After a brilliant start this week, the Nigerian team qualified from the first stage to the next phase of the tournament starting tomorrow.
During the first stage of the tournament involving 10 countries namely; Malawi, Cameroon, Lesotho, Ethiopia, Mauritania, Eswatini, Lebanon, Sudan and Oman, the resilient Nigerian side encountered several challenges ranging from lack of quality gadgets to unstable and insufficient internet access but the team’s coach in an interview with THISDAY last night said the players are more focused than before because of the bigger challenges to reach the next phase.
“Nigerian players are used to online matches but this is the first time we are faced with a competition of this magnitude and the players are coping with the situation and hopeful will come out better in coming rounds of matches starting from Friday,” Oyebanji said.
As Nigeria moves from fourth to the third division alongside Angola, Mozambique and Mauritania, it will join other teams like Zambia, Botswana, Madagascar and Tunisia all aiming to be among the few that will get promoted into the second division which is populated mainly by chess developed nations.

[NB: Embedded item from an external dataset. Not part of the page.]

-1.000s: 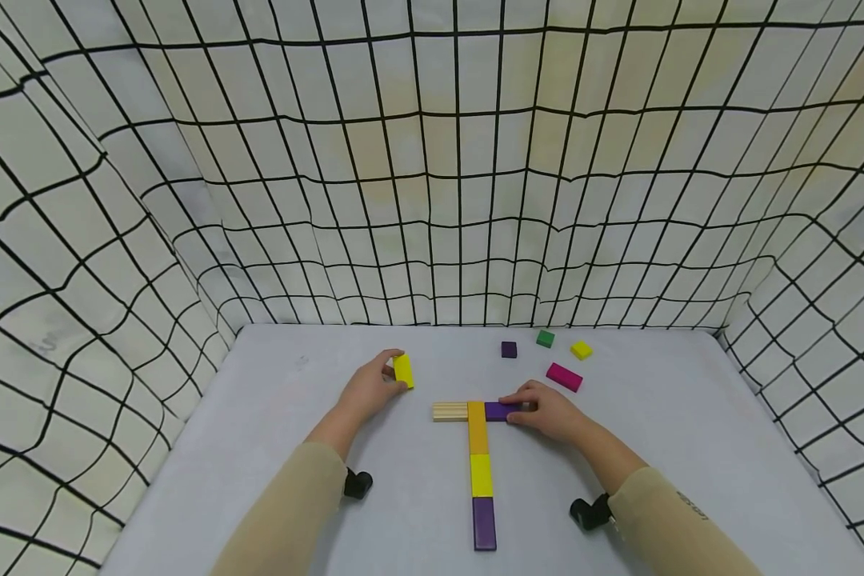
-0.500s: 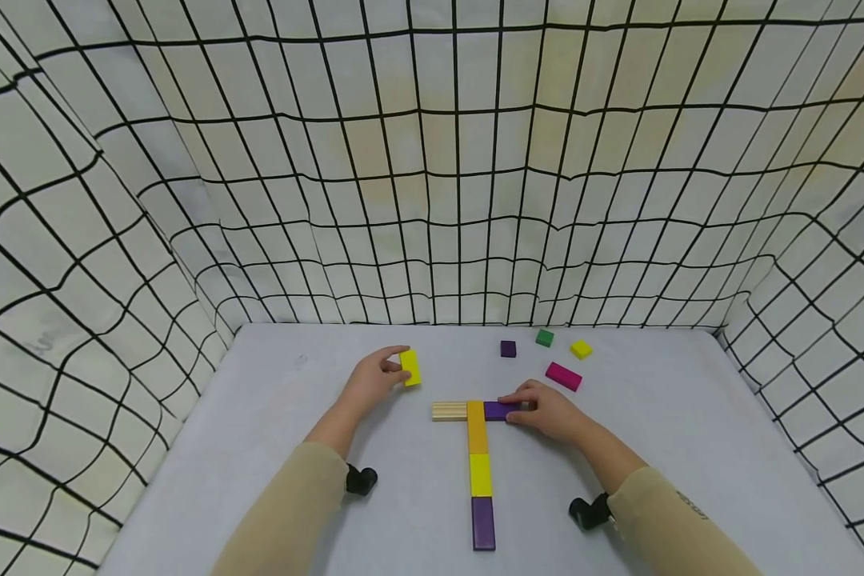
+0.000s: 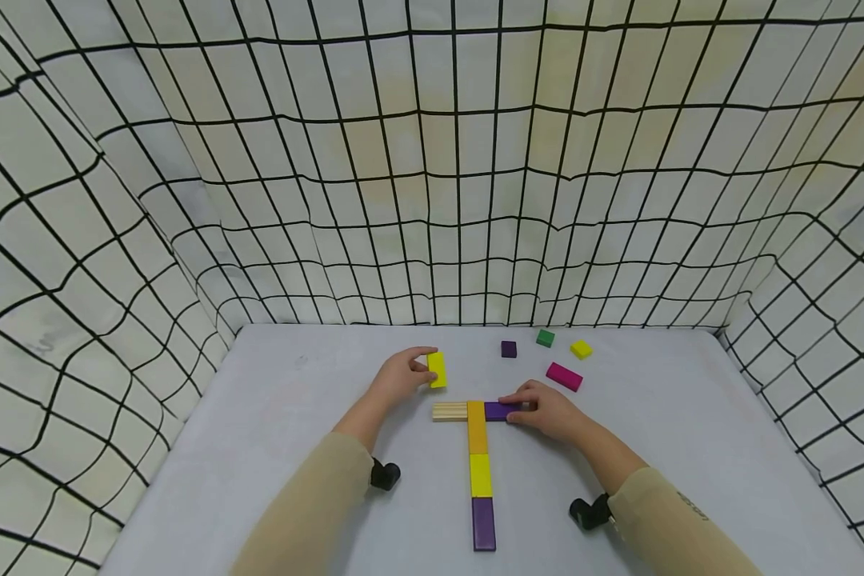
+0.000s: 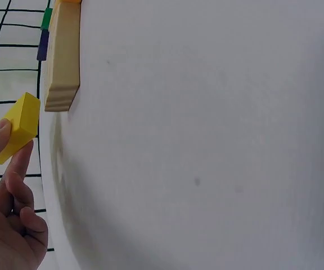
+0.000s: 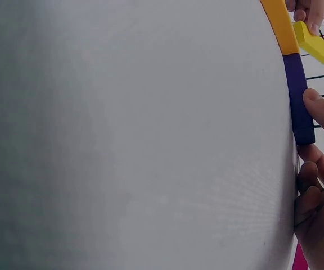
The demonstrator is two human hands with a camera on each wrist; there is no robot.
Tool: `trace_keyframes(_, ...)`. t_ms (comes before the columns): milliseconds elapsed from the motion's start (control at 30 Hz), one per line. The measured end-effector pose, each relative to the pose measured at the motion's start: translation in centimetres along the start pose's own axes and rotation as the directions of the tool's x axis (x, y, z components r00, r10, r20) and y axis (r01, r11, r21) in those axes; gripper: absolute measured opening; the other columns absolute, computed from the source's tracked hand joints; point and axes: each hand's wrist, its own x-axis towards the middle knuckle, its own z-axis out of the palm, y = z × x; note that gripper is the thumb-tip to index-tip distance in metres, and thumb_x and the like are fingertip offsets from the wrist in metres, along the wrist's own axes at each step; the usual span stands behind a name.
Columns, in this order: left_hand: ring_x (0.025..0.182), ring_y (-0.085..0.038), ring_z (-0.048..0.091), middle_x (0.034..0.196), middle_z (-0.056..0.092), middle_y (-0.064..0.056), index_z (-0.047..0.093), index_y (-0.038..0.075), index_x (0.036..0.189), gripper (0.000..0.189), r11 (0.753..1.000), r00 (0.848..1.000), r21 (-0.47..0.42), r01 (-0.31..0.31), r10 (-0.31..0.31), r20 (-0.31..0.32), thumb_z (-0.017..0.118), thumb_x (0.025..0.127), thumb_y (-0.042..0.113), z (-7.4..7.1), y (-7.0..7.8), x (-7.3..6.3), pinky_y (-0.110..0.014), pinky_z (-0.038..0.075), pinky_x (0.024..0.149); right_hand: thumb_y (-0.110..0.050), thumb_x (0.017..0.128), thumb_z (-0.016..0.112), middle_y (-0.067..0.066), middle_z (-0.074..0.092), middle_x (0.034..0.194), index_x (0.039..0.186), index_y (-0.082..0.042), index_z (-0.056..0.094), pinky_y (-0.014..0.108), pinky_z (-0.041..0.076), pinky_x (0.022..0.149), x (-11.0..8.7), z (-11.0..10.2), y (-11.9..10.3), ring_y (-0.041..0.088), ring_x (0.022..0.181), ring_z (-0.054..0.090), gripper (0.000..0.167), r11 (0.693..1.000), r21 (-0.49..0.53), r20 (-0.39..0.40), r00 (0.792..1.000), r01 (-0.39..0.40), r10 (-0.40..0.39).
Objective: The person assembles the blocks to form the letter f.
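Observation:
My left hand [image 3: 401, 376] pinches a yellow block [image 3: 438, 370] between thumb and fingers, behind the plain wooden piece [image 3: 450, 412]. In the left wrist view that yellow block [image 4: 24, 121] appears tilted, apart from the wooden piece [image 4: 64, 56]. My right hand [image 3: 550, 412] grips the right end of a purple block [image 3: 498, 411] lying flat on the table; the right wrist view has the thumb [image 5: 315, 101] on its side. This purple block meets an orange block [image 3: 478, 428]. Below the orange one, a yellow block [image 3: 481, 476] and another purple block [image 3: 484, 524] continue the stem of a T.
Behind my right hand lie a magenta block [image 3: 565, 377], a small yellow block [image 3: 581, 350], a green block [image 3: 545, 338] and a dark purple cube [image 3: 509, 350]. Black netting [image 3: 461, 184] before a pale wall surrounds the back and sides of the white table [image 3: 274, 392].
My left hand has carried the yellow block to the right, from left of the wooden piece to just behind it. The right hand keeps its hold on the purple block, unmoved.

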Motion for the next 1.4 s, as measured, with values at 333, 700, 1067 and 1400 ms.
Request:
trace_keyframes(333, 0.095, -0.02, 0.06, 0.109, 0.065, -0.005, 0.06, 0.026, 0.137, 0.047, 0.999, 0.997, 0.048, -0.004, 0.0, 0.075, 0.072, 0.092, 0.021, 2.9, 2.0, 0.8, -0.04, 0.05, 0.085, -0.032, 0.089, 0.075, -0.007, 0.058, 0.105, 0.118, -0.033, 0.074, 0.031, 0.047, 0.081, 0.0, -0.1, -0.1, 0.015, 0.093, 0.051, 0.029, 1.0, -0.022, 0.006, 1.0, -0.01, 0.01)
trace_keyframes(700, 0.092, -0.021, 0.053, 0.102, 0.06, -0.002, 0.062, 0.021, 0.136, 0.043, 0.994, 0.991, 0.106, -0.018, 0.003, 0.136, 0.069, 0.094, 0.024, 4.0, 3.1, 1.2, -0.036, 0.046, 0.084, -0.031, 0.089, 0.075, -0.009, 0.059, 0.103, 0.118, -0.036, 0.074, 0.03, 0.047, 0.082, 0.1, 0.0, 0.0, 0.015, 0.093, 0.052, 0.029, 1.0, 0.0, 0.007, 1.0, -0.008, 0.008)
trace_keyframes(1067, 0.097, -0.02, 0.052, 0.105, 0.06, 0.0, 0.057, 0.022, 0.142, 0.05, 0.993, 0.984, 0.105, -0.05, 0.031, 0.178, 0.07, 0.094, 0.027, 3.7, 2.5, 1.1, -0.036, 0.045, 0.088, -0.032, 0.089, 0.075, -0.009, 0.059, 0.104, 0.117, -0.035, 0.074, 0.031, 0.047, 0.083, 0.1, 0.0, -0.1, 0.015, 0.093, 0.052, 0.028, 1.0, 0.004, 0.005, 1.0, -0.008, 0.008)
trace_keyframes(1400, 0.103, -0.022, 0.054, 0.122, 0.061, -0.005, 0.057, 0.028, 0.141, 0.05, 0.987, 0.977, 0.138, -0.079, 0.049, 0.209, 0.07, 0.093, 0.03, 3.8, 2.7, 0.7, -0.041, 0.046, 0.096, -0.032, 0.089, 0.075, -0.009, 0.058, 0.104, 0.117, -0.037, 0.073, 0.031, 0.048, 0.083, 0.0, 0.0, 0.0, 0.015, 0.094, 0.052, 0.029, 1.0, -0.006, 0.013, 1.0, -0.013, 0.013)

However, African teams likes Egypt, Algeria, Morocco, South Africa and Zimbabwe all ‘profited’ from wild card given by the African continental chess body.
According to Mr. Oyebanji, “the postponed 44th Chess Olympiad may have been affected just like all other sports but chess can still take place online without losing its competitive edge.
“We have been competing via Zoom app and most of us no doubt at the initial stage were having the psychological problem of not facing our opponents directly but we are getting used to it as if we are playing chess in real way.
“I must commend all the players for the sacrifice of burning data for hours and things will get better in the coming week as we hoped to climb to the next level.
“It’s most unfortunate that one of our players with good positional play had to concede because not enough resource to rap up a winning position.
“These and others are being looked into as we prepare for the technical meeting Thursday (today) ahead of the real match on Friday,” Oyebanji explained yesterday.
Ahead of the matches scheduled to start tomorrow, Nigeria will play three round with other nations with same number of rounds on Saturday and Sunday to decide if the country will qualify into the tougher next phase while others that failed to progress will drop out.